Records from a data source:

====

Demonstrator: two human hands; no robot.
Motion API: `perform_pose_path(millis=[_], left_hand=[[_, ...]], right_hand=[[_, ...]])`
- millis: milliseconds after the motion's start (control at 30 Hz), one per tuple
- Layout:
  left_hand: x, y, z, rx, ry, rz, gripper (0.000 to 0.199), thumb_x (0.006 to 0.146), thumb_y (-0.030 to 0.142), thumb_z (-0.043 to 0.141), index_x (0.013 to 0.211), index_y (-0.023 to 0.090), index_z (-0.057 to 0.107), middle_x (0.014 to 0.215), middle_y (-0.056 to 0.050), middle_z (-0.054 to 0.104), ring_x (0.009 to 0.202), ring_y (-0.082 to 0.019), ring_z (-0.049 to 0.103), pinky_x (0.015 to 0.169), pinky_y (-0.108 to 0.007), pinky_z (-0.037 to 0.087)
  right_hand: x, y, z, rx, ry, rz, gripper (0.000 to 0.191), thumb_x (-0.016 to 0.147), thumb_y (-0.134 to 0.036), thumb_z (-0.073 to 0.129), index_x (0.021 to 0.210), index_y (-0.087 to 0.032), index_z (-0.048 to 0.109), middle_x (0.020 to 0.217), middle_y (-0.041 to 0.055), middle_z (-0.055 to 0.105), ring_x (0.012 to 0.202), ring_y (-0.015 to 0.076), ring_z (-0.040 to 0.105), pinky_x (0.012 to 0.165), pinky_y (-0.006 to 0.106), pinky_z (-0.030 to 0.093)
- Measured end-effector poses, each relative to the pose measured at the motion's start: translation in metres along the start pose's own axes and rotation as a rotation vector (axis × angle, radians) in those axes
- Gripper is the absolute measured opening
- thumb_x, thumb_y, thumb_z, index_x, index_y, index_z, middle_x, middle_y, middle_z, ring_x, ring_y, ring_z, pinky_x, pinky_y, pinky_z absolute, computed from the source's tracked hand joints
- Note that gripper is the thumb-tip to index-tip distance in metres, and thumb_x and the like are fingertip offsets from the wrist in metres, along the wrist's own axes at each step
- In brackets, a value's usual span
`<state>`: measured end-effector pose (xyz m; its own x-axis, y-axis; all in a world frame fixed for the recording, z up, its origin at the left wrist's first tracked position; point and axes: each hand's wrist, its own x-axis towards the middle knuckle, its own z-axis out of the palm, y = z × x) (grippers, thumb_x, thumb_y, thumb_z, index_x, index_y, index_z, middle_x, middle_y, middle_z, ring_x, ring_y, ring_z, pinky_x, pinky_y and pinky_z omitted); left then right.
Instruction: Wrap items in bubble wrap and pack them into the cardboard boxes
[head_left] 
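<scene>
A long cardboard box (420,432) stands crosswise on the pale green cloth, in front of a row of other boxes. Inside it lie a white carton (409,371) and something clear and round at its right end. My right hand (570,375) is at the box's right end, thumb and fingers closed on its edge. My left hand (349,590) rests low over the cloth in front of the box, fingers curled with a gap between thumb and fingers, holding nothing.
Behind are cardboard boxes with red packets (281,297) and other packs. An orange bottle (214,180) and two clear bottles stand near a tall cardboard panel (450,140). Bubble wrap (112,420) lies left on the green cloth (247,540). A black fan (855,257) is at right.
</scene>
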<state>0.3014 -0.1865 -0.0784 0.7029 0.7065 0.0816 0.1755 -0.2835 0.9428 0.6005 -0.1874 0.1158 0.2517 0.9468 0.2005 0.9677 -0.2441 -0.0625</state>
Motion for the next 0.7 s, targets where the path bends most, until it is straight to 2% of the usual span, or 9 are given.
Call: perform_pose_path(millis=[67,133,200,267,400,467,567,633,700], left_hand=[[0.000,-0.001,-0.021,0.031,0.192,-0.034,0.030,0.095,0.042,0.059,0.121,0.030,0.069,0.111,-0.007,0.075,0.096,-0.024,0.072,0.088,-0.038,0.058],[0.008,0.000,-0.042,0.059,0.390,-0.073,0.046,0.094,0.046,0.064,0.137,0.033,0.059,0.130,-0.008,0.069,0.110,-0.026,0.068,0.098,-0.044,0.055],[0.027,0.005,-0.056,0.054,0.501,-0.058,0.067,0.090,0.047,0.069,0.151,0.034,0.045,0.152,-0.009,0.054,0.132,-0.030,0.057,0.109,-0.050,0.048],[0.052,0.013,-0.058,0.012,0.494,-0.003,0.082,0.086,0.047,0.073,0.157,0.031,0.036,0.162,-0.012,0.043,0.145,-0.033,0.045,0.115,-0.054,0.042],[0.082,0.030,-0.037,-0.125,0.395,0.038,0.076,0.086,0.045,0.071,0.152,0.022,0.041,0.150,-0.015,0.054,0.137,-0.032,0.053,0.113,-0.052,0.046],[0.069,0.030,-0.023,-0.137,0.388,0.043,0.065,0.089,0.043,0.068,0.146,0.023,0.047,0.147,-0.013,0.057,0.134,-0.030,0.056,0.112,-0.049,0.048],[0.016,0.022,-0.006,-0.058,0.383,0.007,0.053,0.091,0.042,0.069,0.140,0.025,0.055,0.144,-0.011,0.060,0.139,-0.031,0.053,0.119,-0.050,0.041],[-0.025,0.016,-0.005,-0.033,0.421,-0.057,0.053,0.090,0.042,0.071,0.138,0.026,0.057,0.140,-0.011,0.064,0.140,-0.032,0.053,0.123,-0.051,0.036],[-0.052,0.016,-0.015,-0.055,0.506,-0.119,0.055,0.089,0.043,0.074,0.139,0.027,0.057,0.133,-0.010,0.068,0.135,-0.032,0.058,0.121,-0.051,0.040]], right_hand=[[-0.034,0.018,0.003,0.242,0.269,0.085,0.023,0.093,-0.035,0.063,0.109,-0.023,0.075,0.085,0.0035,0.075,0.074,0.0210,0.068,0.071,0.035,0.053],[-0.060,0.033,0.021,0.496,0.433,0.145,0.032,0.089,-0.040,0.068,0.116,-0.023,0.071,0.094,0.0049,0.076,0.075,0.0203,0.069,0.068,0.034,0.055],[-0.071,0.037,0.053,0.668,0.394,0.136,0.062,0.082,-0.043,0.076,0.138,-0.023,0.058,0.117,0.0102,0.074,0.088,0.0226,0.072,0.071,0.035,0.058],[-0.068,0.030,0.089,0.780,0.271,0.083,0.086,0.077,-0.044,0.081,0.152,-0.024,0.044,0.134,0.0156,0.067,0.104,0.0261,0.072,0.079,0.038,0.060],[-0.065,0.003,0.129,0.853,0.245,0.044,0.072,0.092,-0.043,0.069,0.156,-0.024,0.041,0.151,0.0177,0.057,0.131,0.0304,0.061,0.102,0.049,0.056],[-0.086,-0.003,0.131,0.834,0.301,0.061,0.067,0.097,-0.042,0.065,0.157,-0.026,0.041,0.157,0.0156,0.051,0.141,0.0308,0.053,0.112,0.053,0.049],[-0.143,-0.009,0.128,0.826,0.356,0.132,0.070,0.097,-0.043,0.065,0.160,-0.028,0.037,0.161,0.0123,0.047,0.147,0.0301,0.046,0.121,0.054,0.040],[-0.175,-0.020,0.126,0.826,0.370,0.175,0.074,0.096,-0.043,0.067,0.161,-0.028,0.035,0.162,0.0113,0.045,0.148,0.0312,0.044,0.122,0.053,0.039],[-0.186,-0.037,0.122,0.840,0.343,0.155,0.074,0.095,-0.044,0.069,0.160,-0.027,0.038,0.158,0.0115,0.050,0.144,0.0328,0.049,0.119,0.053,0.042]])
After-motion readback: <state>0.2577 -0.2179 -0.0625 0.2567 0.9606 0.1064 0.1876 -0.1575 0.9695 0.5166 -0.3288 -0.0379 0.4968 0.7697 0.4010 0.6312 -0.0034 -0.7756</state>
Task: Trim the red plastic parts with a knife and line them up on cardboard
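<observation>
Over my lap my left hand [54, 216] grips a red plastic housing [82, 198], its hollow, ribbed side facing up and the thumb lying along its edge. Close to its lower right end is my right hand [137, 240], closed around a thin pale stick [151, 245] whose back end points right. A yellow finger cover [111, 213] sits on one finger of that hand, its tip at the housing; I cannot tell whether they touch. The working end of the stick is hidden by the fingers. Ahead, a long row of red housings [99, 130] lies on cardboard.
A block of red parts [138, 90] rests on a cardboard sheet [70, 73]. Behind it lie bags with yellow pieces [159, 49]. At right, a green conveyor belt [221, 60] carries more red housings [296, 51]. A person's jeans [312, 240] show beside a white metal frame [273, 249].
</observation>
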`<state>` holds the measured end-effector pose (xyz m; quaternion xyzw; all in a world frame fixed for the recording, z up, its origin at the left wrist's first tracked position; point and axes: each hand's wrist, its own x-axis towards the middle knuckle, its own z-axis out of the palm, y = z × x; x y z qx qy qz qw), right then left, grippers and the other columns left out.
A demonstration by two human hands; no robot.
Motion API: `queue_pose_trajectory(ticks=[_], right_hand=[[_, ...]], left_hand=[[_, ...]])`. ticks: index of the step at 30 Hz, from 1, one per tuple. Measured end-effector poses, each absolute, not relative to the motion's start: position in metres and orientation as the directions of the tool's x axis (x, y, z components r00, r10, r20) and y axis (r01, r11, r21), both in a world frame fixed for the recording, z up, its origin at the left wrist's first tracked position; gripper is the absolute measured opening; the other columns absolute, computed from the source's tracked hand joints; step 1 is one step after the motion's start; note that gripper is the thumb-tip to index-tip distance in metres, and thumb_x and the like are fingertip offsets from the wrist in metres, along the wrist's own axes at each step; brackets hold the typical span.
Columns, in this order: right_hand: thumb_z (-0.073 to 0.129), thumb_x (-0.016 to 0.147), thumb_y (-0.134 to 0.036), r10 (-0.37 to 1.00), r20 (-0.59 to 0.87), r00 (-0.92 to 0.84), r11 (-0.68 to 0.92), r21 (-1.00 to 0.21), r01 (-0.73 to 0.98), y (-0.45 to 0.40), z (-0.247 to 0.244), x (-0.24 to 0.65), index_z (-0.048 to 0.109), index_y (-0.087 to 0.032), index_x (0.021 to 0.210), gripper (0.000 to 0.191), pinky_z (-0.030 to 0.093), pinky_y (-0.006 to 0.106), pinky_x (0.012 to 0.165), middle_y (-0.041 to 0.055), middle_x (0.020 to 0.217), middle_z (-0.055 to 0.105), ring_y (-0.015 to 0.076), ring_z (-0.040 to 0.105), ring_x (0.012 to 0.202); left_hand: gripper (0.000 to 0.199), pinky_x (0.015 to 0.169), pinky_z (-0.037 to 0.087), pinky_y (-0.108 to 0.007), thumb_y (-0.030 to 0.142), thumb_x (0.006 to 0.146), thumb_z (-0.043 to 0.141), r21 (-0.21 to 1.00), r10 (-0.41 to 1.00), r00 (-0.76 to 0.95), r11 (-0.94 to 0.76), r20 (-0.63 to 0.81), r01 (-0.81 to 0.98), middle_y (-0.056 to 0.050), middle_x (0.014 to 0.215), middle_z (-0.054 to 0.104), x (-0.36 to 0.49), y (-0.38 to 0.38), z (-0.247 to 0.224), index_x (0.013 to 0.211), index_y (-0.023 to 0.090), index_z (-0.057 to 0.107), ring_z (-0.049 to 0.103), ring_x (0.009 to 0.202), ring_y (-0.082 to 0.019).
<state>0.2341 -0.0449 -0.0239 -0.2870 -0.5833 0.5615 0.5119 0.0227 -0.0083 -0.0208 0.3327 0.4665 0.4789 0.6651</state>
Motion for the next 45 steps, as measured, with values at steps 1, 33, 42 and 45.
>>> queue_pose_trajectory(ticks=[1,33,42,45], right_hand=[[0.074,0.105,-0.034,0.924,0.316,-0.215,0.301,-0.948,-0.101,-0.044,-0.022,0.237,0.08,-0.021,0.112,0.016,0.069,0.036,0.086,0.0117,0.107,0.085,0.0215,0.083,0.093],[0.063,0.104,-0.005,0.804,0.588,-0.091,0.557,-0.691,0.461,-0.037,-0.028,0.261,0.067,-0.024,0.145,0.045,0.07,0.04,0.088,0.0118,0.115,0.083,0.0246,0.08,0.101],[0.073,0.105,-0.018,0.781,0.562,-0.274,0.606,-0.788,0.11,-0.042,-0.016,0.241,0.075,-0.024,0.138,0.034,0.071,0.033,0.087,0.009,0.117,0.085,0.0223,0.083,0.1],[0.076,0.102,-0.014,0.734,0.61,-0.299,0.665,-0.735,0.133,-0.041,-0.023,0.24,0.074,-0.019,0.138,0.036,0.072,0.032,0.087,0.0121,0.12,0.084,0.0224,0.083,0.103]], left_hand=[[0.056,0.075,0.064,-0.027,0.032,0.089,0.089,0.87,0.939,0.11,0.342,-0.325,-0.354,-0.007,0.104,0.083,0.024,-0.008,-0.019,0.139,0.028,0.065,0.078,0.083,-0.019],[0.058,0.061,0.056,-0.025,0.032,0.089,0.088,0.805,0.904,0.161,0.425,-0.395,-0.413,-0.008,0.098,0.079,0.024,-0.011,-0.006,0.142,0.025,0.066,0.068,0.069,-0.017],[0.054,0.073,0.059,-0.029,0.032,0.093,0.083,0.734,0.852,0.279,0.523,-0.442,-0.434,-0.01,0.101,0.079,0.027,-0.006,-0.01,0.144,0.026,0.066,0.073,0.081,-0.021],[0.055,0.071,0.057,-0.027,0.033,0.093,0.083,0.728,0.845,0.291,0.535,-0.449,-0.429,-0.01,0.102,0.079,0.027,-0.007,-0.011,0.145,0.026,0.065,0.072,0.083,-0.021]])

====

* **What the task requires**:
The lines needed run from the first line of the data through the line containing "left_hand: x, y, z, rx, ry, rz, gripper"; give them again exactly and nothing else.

* **Your response**:
Demonstrator: two human hands; no robot.
Motion API: `perform_pose_path(millis=[_], left_hand=[[_, ...]], right_hand=[[_, ...]])`
- millis: milliseconds after the motion's start (control at 30 Hz), one per tuple
- Layout:
  left_hand: x, y, z, rx, ry, rz, gripper (0.000 to 0.199), thumb_x (0.006 to 0.146), thumb_y (-0.030 to 0.142), thumb_z (-0.043 to 0.141), index_x (0.013 to 0.211), index_y (-0.023 to 0.090), index_z (-0.057 to 0.107), middle_x (0.014 to 0.215), middle_y (-0.056 to 0.050), middle_z (-0.054 to 0.104), ring_x (0.009 to 0.202), ring_y (-0.082 to 0.019), ring_z (-0.049 to 0.103), pinky_x (0.015 to 0.169), pinky_y (-0.108 to 0.007), pinky_z (-0.037 to 0.087)

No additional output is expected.